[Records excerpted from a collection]
· · ·
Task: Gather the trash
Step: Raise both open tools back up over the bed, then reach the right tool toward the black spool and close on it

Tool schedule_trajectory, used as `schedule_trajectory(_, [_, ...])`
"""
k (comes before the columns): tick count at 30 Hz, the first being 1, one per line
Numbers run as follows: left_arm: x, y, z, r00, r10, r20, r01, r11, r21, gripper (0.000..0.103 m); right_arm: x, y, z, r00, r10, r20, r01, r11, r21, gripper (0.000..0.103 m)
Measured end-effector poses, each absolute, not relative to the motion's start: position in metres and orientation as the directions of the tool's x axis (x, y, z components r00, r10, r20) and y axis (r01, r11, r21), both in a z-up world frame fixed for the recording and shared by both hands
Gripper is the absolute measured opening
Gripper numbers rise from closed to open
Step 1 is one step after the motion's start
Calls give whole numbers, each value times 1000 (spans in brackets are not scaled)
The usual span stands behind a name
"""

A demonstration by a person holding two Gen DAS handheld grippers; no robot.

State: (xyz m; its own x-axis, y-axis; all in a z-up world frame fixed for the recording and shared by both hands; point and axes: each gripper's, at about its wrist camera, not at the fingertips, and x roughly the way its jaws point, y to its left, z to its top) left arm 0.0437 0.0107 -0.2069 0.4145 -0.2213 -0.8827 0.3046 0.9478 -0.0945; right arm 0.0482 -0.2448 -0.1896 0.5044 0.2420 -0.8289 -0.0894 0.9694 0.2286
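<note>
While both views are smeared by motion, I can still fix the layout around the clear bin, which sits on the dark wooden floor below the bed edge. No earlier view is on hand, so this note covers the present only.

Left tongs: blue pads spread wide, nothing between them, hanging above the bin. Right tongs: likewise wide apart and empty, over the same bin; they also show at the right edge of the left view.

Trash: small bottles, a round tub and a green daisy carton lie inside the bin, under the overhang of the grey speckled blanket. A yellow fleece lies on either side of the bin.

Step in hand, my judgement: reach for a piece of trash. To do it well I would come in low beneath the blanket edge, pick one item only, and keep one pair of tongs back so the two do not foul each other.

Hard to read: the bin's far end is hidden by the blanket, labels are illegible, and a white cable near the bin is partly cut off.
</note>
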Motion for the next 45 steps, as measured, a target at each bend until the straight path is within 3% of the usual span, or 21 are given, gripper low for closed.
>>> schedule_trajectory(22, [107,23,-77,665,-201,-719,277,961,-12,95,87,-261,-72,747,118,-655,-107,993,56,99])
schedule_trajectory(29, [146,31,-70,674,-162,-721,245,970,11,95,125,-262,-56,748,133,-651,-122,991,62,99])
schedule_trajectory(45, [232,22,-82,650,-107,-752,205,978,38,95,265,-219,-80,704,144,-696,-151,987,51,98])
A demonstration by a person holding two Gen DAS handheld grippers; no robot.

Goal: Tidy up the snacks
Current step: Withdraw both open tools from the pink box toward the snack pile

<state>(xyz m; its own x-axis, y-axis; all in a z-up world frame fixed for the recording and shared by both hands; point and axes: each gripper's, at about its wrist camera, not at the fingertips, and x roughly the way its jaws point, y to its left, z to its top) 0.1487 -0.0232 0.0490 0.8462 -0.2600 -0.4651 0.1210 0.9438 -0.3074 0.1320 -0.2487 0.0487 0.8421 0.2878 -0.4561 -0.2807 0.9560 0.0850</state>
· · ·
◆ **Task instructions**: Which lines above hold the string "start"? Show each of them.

◆ **Written answer**:
Measured end-effector poses, each absolute, not relative to the motion's start: position in metres and orientation as the directions of the tool's x axis (x, y, z components r00, r10, r20) and y axis (r01, r11, r21), both in a z-up world frame fixed for the recording and shared by both hands
Step 1 is one step after the motion's start

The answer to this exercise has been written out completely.